_Task to complete_.
Check the records below line by line, and report how many lines include the string "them". No other words are needed.

_Data shown_.
_ _ _ _ _

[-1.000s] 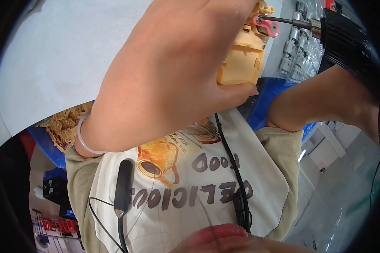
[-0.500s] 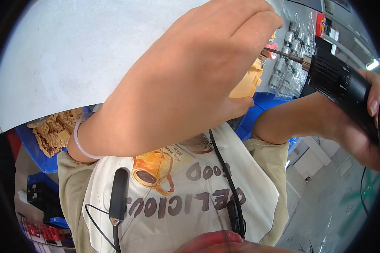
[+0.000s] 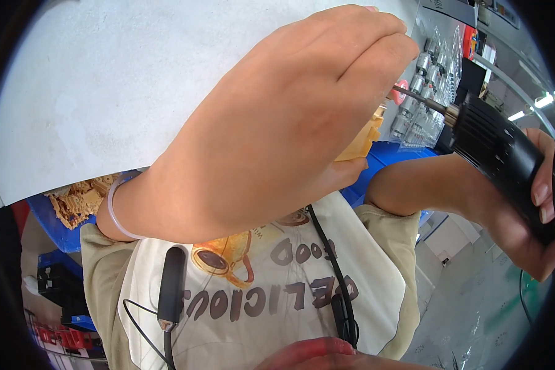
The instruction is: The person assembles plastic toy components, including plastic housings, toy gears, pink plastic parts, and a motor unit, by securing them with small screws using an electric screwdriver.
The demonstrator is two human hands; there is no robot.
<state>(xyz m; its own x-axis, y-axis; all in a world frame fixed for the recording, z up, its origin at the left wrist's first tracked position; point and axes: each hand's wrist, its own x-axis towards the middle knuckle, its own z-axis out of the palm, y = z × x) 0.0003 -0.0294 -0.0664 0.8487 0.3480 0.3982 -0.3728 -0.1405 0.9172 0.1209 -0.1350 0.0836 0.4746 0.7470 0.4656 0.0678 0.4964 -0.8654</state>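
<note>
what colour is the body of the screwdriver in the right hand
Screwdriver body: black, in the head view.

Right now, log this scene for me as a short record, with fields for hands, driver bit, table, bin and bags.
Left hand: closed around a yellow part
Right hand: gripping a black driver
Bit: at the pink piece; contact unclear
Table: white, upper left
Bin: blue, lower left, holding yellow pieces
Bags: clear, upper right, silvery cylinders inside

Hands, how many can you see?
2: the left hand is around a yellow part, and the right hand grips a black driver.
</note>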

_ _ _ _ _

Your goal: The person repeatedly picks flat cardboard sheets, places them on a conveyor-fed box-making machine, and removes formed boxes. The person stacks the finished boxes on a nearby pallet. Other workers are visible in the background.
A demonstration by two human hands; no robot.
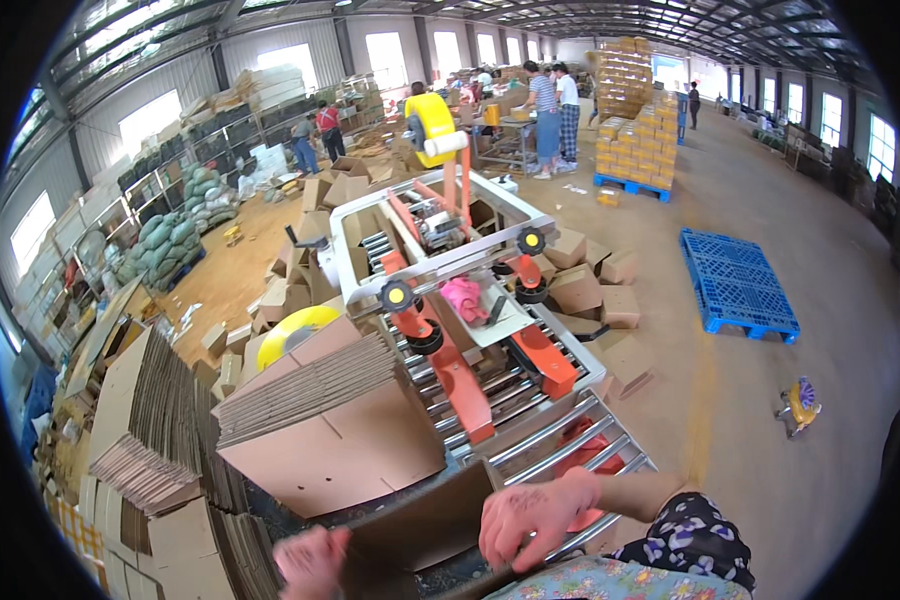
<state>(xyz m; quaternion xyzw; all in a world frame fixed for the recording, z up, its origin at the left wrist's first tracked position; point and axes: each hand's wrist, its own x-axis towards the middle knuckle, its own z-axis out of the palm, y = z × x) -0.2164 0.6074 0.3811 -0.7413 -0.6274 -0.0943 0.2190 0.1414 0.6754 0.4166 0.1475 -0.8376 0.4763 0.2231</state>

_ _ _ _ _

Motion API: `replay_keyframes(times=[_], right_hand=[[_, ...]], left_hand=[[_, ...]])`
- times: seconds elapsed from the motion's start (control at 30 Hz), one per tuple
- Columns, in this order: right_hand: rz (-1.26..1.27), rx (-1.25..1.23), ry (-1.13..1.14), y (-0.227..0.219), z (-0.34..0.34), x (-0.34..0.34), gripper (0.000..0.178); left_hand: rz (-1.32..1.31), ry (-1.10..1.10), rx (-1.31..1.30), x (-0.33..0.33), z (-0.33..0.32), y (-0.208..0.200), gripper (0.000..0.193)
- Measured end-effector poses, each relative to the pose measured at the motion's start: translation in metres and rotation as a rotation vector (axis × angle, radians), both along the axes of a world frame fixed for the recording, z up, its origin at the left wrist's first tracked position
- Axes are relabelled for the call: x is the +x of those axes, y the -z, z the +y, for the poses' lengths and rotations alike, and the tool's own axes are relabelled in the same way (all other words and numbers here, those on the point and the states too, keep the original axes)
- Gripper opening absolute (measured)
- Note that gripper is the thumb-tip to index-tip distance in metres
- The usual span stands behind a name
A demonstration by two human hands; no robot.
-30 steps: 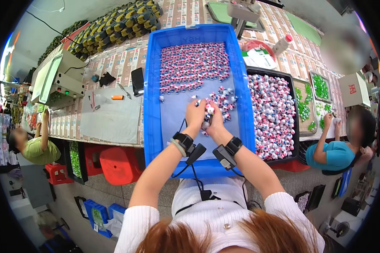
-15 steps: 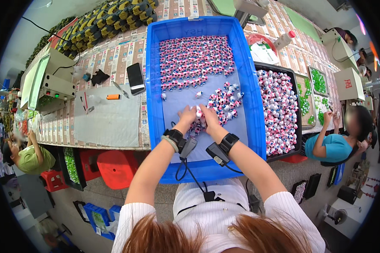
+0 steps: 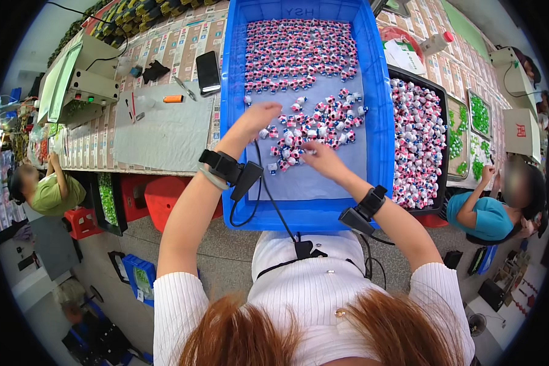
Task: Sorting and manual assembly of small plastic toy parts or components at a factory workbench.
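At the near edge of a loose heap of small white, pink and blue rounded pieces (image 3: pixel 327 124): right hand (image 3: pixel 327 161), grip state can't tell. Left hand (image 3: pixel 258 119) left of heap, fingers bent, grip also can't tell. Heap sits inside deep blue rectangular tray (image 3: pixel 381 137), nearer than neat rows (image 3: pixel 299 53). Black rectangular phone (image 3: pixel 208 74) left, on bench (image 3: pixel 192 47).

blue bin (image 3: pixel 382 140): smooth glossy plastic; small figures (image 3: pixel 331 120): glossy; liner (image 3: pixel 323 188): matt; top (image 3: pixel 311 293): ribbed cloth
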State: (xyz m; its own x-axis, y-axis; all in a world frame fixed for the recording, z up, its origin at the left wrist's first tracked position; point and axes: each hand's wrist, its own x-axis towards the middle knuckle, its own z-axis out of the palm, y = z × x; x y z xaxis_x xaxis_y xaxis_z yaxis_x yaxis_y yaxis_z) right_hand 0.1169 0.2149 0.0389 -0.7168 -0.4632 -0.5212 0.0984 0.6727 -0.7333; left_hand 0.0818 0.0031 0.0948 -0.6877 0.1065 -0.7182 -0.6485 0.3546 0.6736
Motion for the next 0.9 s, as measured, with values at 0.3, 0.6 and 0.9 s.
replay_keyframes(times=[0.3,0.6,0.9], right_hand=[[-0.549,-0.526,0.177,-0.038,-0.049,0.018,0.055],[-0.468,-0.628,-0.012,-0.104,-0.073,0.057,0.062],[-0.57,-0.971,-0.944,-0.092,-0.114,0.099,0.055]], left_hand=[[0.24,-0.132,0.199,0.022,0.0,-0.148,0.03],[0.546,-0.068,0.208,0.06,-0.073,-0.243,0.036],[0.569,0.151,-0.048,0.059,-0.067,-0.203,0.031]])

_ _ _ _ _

_Response area_.
2